Before February, the RBA cash rate sat at 3.60 per cent — the floor reached after three cuts through 2025. Most lenders were offering variable rates of around 5.60 per cent. By March 2026, the cash rate had climbed 50 basis points in eight weeks, and the typical outstanding variable rate had risen with it to approximately 6.10 per cent.

For every 25 basis point increase, a lender charging that rate passes on roughly $15 more per month for every $100,000 outstanding on a 25-year loan. Across two hikes, that is approximately $30 per $100,000 — which sounds modest in isolation but compounds quickly at the loan sizes most Australians carry.

According to the Australian Bureau of Statistics Housing Finance data, the average new owner-occupier loan in Australia sits at approximately $624,000. At that size, the combined impact of the February and March hikes is approximately $187 per month in additional repayments — money that was not in household budgets at the start of the year.

For a detailed explanation of why the RBA made these decisions and what the board said, see our RBA rate rise explainer.

Your Mortgage Repayments at 4.10% — Full Breakdown by Loan Size

The table below shows estimated monthly principal-and-interest repayments at three scenarios: before the February hike (5.60% variable rate), the current position after both hikes (6.10%), and a projected position if the RBA raises again in May to 4.35% (6.35% variable).

All figures assume a 25-year remaining loan term and a standard variable rate that moves in line with the cash rate.

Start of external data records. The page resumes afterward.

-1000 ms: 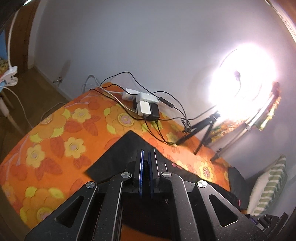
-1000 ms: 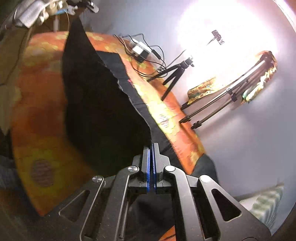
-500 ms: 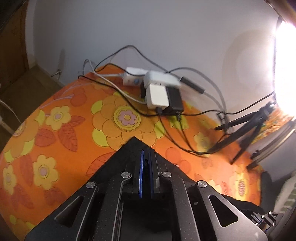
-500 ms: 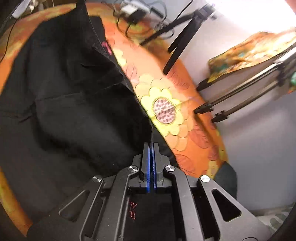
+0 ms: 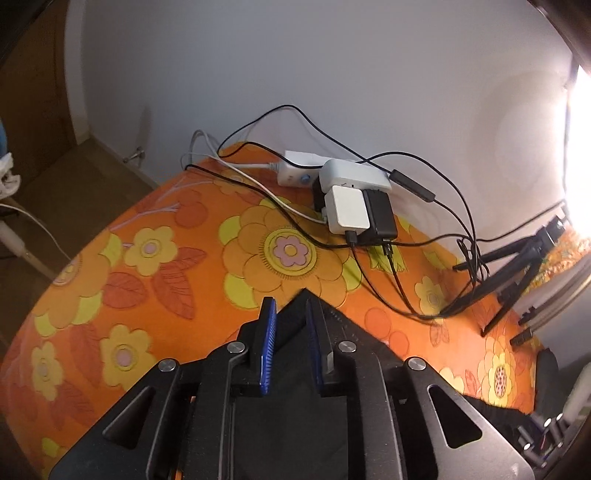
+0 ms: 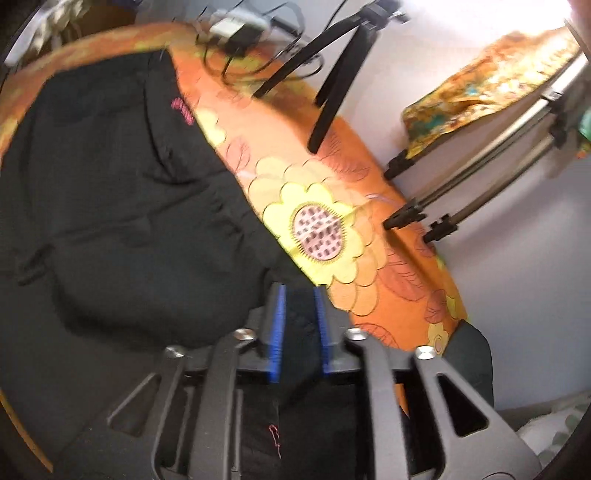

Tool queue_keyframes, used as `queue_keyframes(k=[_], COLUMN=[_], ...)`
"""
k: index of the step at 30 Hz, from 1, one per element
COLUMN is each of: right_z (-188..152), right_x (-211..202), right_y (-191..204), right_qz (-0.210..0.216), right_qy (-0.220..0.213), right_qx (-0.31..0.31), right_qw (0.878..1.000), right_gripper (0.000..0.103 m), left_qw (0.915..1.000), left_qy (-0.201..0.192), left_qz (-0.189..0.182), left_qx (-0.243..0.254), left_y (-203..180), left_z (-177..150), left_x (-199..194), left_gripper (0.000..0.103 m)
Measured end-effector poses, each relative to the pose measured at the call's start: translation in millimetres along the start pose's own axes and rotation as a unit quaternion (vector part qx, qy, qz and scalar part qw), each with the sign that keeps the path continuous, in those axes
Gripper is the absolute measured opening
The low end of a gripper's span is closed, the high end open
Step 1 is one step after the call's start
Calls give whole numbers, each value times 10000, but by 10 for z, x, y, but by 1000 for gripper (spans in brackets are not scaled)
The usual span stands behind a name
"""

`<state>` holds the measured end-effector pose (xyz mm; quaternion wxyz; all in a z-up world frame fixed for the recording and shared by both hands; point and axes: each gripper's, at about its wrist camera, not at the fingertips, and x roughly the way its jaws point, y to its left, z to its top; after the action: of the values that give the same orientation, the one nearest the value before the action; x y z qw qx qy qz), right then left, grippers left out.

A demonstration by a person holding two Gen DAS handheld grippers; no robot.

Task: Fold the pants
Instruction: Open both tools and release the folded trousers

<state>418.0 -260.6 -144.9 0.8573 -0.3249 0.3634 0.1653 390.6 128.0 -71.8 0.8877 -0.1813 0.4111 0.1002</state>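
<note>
Black pants (image 6: 122,221) flat between both just-parted pairs of jaws, left hand-held gripper (image 5: 290,325) and right hand-held gripper (image 6: 300,317).

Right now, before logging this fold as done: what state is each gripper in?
Left gripper: jaws just opening, pants corner between them, released.
Right gripper: same, opening, released.

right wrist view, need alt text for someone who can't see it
The right gripper, its blue-padded jaws just opening, hovers low over black pants laid flat on an orange floral cloth, with dark fabric lying between the pads. Beyond it, black tripod legs stand on the cloth near a tangle of chargers and cables by a white wall.
</note>
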Motion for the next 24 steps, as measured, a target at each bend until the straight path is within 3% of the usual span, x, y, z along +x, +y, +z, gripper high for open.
queue_keyframes(k=[2, 6, 9, 11, 16, 19, 24], right_z=[-34, -272, -681, -1018, -1940, -2268, -2455], right_x=[-149, -542, -904, -1123, -1411, -1482, -1657], right_y=[-114, -419, -698, -837, -977, -854, -538], right_qz=[83, 197, 174, 145, 181, 27, 86], right_qy=[-90, -231, -237, -196, 58, 362, 448], right_qx=[315, 1077, 1855, 2425, 3655, 3567, 2649], right_qw=[9994, 9937, 9822, 9699, 9306, 9335, 9632], right_gripper=[39, 44, 61, 66, 67, 67, 66], left_qw=[9999, 9987, 9968, 9944, 9851, 9776, 9616], left_qy=[43, 260, 363, 464, 741, 860, 1042], left_qz=[-78, -283, -358, -553, -960, -1154, -1534], left_qx=[89, 348, 616, 776, 1218, 1535, 2025], left_y=[47, 80, 56, 7, -299, -568, -988], left_z=[-42, -165, -267, -337, -565, -759, -1124], left_x=[-55, -76, -72, -65, -106, -175, -267], left_gripper=[15, 19, 37, 39, 39, 39, 39])
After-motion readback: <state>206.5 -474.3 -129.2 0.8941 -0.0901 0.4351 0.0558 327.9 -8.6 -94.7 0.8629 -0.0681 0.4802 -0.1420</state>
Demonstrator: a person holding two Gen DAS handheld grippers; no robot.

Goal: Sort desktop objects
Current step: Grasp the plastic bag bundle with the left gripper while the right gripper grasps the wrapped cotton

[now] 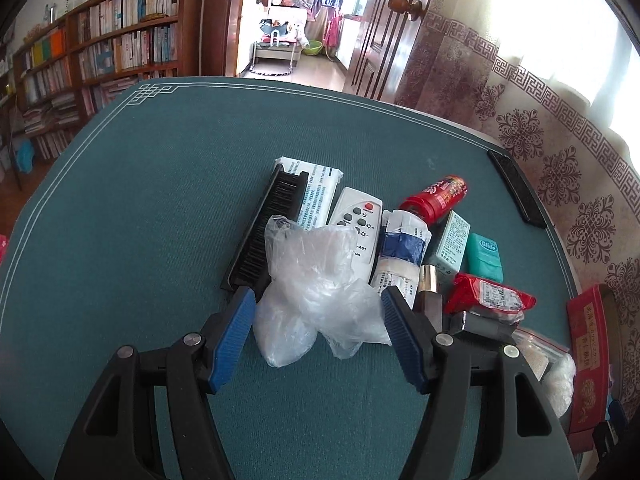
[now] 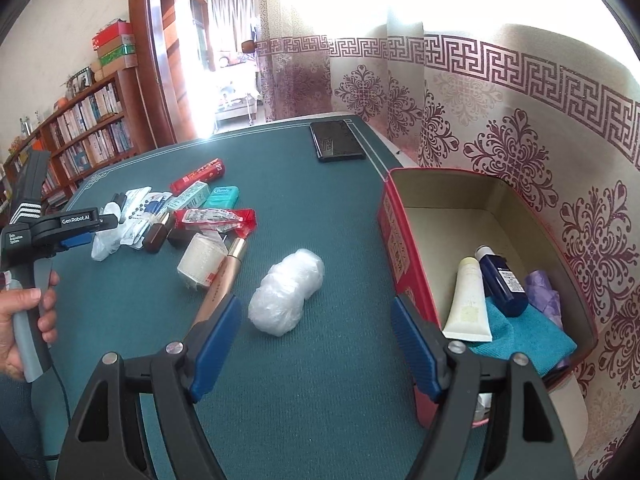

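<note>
Teal felt table mat with a white line border covers the desk, with bookshelves at ten o'clock and a patterned curtain behind.

From the left wrist view, the left gripper has its blue-padded fingers spread wide on either side of a crumpled clear plastic bag; whether the pads touch the bag cannot be told. Beyond it, toward twelve o'clock, lies a clutter: a black comb, a white remote control, a red cylindrical can, a pale green carton, a teal Glide floss box and a red snack packet.

From the right wrist view, the right gripper is also spread apart, holding nothing, above the mat. Between its fingers, slightly toward twelve o'clock, sits a second wrapped clear plastic bundle. At two o'clock stands an open red box holding a cream tube, a dark blue bottle, a teal cloth and something purple. A rose-gold tube lies at eleven o'clock, a black phone-like slab farther off at twelve. A hand grips the left device's handle at nine o'clock.
</note>
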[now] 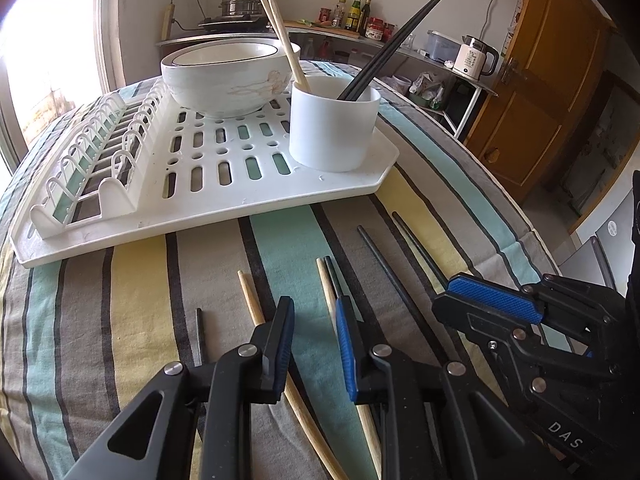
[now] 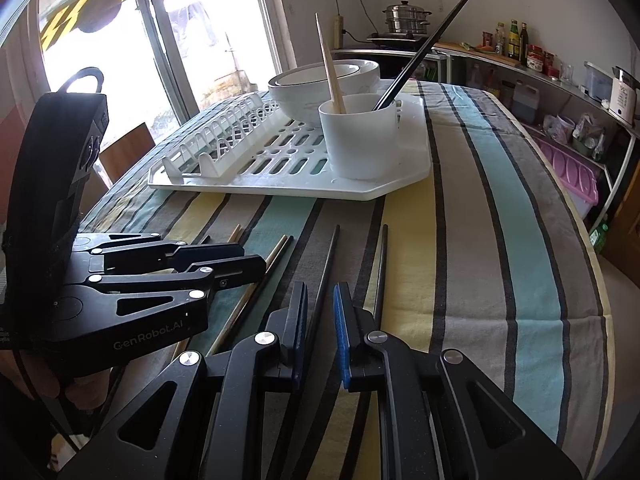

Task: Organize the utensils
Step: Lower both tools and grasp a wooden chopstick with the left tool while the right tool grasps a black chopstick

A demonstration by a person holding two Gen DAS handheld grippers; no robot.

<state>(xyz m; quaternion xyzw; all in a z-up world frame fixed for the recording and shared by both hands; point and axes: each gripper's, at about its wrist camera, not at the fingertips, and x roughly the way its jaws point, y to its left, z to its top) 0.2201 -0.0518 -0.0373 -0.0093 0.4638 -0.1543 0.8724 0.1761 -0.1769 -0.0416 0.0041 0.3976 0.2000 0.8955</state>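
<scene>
Chopsticks [image 1: 380, 264] lie loose before the white holder [image 1: 334, 124].

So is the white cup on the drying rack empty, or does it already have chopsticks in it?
Not empty. The white cup holds wooden chopsticks and black chopsticks, leaning out over its rim.

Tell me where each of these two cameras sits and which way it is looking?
Left wrist view: sits on the left gripper, looking down along its fingers at chopsticks on the striped tablecloth; the right gripper shows at right.
Right wrist view: sits on the right gripper, facing the same table; the left gripper and a hand show at left.
Both share the white rack, cup and bowl.
</scene>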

Your actual repayment will vary depending on your lender, loan type, and remaining term.

Loan BalanceBefore Feb 2026 (5.60%)Now — Apr 2026 (6.10%)Feb + Mar Combined IncreaseIf May Hike (6.35%)Total Increase vs Jan 2026
$300,000$1,860$1,951+$91$1,998+$138
$400,000$2,480$2,601+$121$2,664+$184
$500,000$3,100$3,252+$152$3,330+$230
$600,000$3,720$3,902+$182$3,995+$275
$750,000$4,650$4,877+$227$4,994+$344
$1,000,000$6,200$6,503+$303$6,659+$459
$1,250,000$7,750$8,129+$379$8,324+$574
$1,500,000$9,300$9,755+$455$9,989+$689

Estimates based on a 25-year principal-and-interest loan. Variable rate assumed to move in full with cash rate. Source: calculations cross-referenced against RBA cash rate data and ABS Housing Finance. Individual repayments will vary — use your lender’s mortgage calculator for your specific loan.

How to Read This Table

The “Now” column is where most variable-rate borrowers sit today, assuming their lender passed on both hikes in full. Some lenders did not pass on the cuts in 2025 completely, which means their starting point heading into 2026 was already slightly elevated — and their combined increase may be marginally lower than shown.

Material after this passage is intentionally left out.